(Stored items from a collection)
☆ ☆ ☆ ☆ ☆

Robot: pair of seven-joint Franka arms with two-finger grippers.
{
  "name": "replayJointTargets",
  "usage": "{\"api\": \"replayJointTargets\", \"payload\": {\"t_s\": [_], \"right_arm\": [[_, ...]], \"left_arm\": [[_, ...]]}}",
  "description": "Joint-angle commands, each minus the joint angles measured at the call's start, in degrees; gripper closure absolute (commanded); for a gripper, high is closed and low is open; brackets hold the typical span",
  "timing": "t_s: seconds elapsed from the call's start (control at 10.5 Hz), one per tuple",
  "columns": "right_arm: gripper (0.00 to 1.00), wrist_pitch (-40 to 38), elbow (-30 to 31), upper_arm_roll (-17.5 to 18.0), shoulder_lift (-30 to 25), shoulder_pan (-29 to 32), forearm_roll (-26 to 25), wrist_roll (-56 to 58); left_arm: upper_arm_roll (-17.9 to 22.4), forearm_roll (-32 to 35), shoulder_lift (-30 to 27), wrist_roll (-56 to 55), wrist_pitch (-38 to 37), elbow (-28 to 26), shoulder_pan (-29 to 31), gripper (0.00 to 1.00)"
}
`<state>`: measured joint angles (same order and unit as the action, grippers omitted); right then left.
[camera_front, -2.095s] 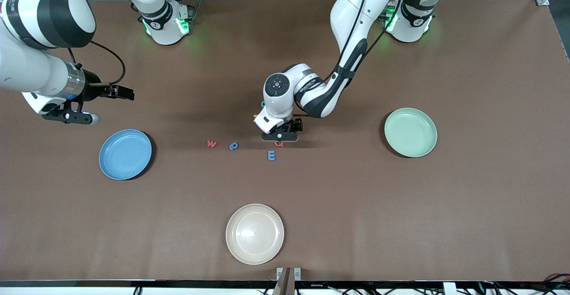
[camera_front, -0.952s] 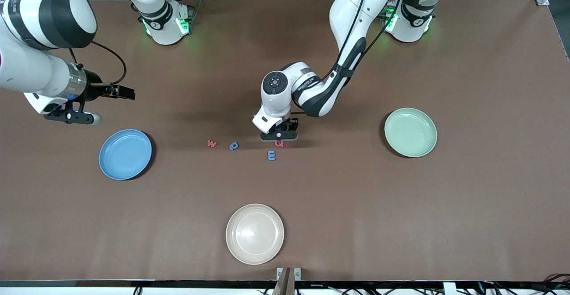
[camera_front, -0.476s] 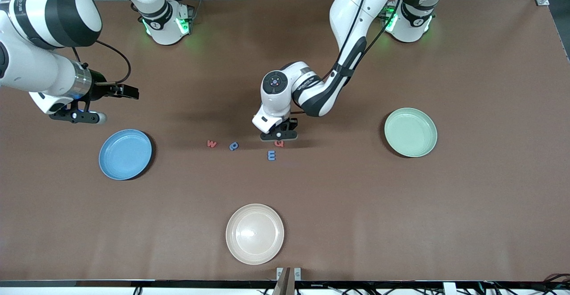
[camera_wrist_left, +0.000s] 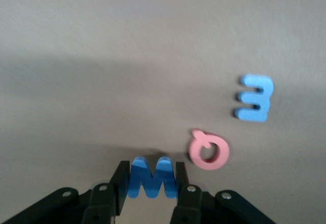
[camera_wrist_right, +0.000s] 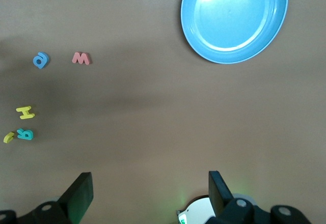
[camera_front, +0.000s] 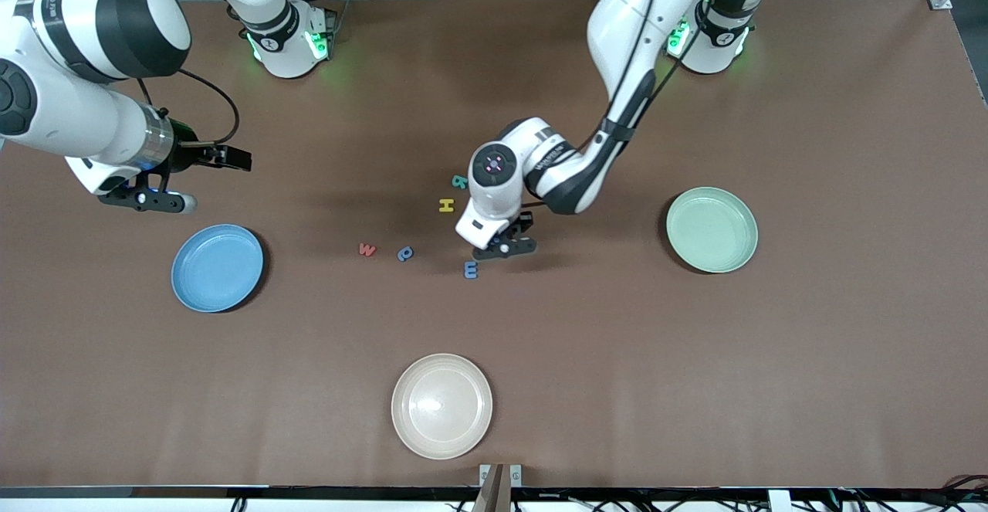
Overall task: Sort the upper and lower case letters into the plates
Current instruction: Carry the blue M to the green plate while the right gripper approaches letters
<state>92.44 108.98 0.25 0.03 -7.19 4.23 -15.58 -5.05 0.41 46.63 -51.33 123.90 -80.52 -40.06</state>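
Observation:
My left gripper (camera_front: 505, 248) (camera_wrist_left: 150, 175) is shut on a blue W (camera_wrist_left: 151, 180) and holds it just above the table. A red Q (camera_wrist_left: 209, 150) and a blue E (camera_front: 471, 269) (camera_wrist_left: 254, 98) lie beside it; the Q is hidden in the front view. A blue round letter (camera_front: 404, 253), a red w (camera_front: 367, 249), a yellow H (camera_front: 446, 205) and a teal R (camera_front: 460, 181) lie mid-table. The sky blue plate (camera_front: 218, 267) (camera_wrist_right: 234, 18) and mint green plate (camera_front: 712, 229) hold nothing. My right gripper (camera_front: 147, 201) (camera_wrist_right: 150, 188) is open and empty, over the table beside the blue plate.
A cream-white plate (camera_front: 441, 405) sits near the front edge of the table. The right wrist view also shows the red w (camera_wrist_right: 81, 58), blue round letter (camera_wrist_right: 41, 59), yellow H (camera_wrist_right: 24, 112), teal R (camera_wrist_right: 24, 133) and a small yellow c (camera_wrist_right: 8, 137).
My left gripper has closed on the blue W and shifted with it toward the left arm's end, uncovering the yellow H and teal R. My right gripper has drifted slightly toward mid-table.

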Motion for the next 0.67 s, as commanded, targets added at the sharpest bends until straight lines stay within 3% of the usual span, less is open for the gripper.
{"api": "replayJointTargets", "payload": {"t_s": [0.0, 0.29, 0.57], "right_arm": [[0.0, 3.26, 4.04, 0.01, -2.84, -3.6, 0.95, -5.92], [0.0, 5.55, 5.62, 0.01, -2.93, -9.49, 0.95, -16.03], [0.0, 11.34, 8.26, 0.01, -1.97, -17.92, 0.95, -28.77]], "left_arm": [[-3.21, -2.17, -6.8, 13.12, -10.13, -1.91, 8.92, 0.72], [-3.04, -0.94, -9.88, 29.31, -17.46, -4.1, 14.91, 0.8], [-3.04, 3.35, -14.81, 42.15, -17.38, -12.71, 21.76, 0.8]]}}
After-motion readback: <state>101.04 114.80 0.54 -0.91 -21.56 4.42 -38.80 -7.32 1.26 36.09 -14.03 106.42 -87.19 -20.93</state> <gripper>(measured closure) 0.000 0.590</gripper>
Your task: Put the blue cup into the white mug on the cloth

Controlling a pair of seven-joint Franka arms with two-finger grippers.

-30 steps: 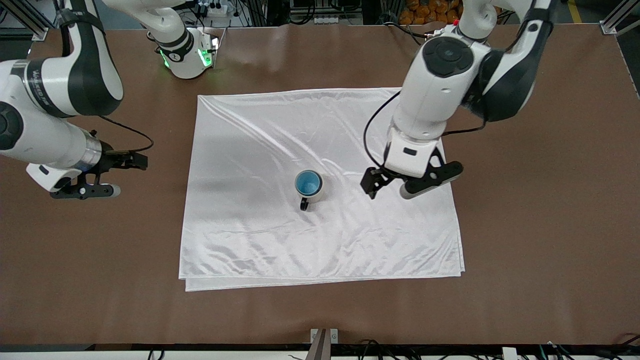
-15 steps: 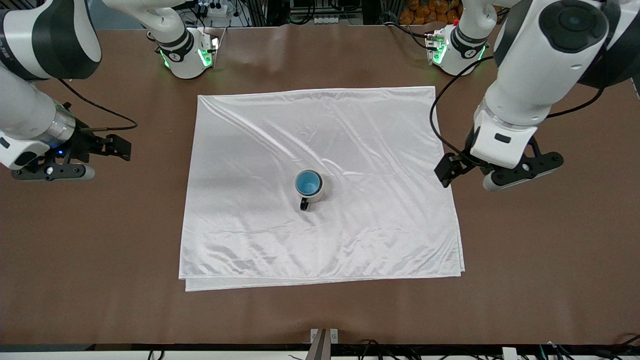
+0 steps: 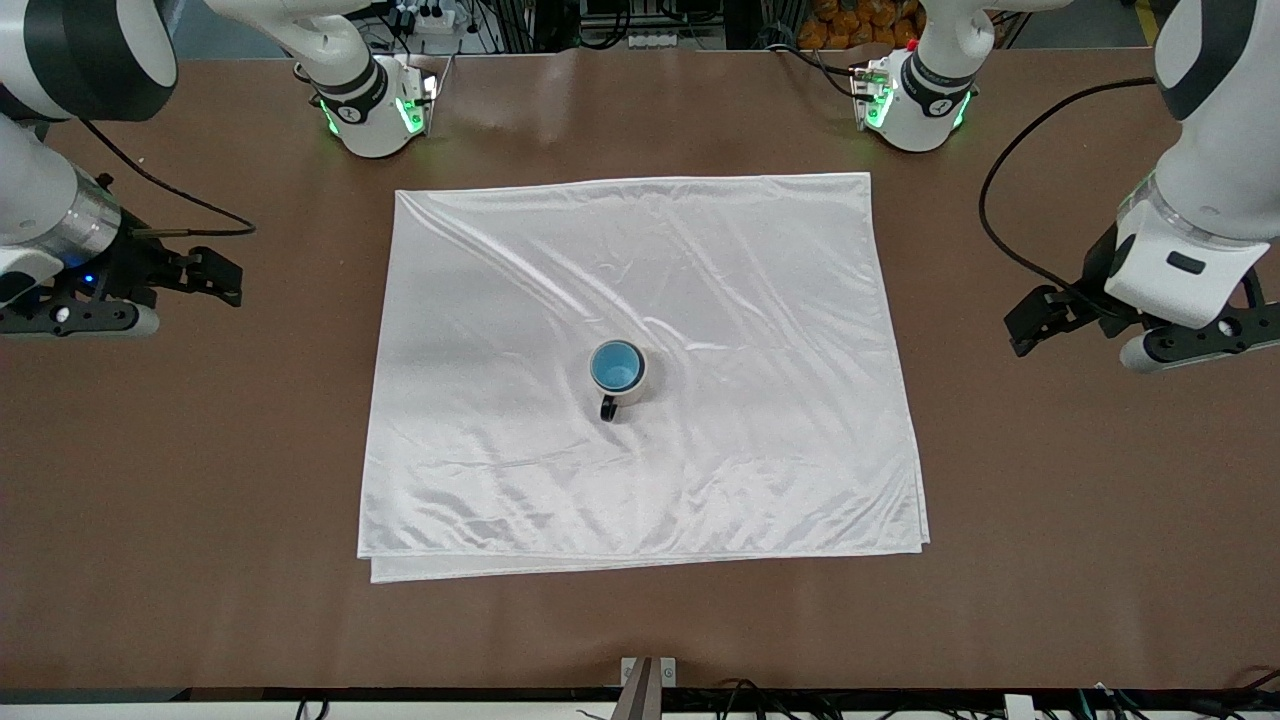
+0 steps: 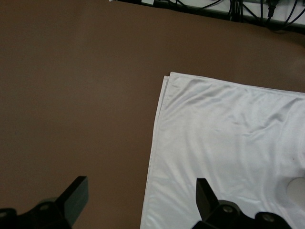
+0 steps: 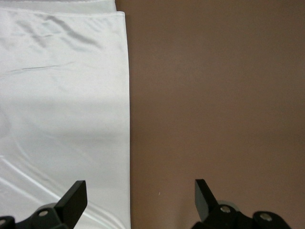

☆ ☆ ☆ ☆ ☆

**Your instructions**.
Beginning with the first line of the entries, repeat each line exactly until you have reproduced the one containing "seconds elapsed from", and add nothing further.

**Response**.
Robot: pair of seven-joint Franka arms with two-finger grippers.
{
  "name": "replayJointTargets",
  "usage": "{\"api\": \"replayJointTargets\", \"payload\": {\"t_s\": [_], \"right_arm\": [[_, ...]], \"left_arm\": [[_, ...]]}}",
  "description": "Joint-angle commands, each minus the joint angles measured at the call's start, in degrees; gripper closure absolute (commanded); for a gripper, high is closed and low is open; brackets hold the typical span",
  "timing": "t_s: seconds elapsed from the call's start (control at 10.5 Hz), one per tuple",

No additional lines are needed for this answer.